Molto nods. "Correction accepted, Judge."
"That was why I asked Mr. Harnason what it was like to poison someone-because he'd admitted he'd done it."
Molto looks up, and Stern too places his pen down. The rest of the conversation between Harnason and my father, which concerned his first trial, is out of bounds under Judge Yee's order. My dad has recovered a little of the ground he lost to Molto before, but I can see that Sandy is worrying that my father will stray too close to the line and open the door to a far more dangerous subject. Molto seems to be considering that, but he chooses to go where he was headed.
"Well, one thing that was certainly in the transcript, Judge, was a very detailed description of which drugs American Medical, the reference laboratory under contract to the Kindle County coroner-the transcript recites which drugs American tests for in the course of a routine toxicology screen on blood samples from an autopsy. Do you recall reading that?"

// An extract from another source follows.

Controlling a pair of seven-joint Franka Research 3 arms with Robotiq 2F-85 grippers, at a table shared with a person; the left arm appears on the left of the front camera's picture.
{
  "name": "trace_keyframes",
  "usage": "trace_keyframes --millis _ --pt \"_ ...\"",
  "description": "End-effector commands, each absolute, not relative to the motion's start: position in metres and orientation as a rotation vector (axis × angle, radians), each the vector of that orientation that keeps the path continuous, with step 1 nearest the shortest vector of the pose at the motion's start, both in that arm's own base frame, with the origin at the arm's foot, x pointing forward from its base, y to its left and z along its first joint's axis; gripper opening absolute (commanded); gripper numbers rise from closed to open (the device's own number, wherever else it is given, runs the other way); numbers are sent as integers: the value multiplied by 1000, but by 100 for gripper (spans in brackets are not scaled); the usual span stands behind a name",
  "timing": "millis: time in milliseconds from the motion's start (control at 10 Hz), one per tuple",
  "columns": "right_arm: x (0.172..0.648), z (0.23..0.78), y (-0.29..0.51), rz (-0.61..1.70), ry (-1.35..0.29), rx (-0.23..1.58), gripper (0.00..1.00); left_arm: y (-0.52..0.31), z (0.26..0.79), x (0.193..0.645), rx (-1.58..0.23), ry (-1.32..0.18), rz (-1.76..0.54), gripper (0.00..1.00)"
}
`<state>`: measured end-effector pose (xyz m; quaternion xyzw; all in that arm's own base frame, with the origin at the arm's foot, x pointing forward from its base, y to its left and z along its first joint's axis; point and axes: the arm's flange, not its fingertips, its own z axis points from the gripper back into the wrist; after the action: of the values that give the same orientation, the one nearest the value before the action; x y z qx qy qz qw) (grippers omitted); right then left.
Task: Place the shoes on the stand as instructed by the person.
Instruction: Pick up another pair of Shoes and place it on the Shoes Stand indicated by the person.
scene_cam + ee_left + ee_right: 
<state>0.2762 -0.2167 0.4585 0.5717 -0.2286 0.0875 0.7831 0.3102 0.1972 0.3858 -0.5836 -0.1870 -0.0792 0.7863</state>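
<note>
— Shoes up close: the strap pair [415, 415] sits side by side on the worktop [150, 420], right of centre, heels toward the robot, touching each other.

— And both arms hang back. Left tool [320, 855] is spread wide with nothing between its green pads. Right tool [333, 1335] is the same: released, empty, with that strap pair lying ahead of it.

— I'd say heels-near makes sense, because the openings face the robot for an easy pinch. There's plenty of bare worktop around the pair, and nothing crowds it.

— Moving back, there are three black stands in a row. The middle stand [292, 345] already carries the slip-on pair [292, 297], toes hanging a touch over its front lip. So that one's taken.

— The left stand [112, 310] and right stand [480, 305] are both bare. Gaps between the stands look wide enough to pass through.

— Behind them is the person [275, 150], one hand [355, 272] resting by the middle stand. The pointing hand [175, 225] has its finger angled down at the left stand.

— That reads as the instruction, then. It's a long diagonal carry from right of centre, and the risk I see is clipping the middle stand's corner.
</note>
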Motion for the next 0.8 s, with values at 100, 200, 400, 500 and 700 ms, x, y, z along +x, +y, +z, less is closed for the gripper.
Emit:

"I take it for granted I read it, Mr. Molto."
"And it turns out, Judge, that arsenic is a drug that is not included in a routine tox screen. Is that right?"
"I remember that."
"And because of that, Mr. Harnason had nearly gotten away with murder, hadn't he?"
"As I recall, the coroner originally ruled Mr. Millan's death to be by natural causes."
"Which was how the coroner originally classified Mrs. Sabich's death as well. True?"
"Yes."
"Now, Judge, are you familiar with a class of drugs called 'MAO inhibitors'?"
"That was not a term I knew well formerly, but I'm certainly familiar with it now, Mr. Molto."
"And how about a drug called phenelzine. Are you familiar with that?"
"I certainly am."
"And how did you first hear about phenelzine?"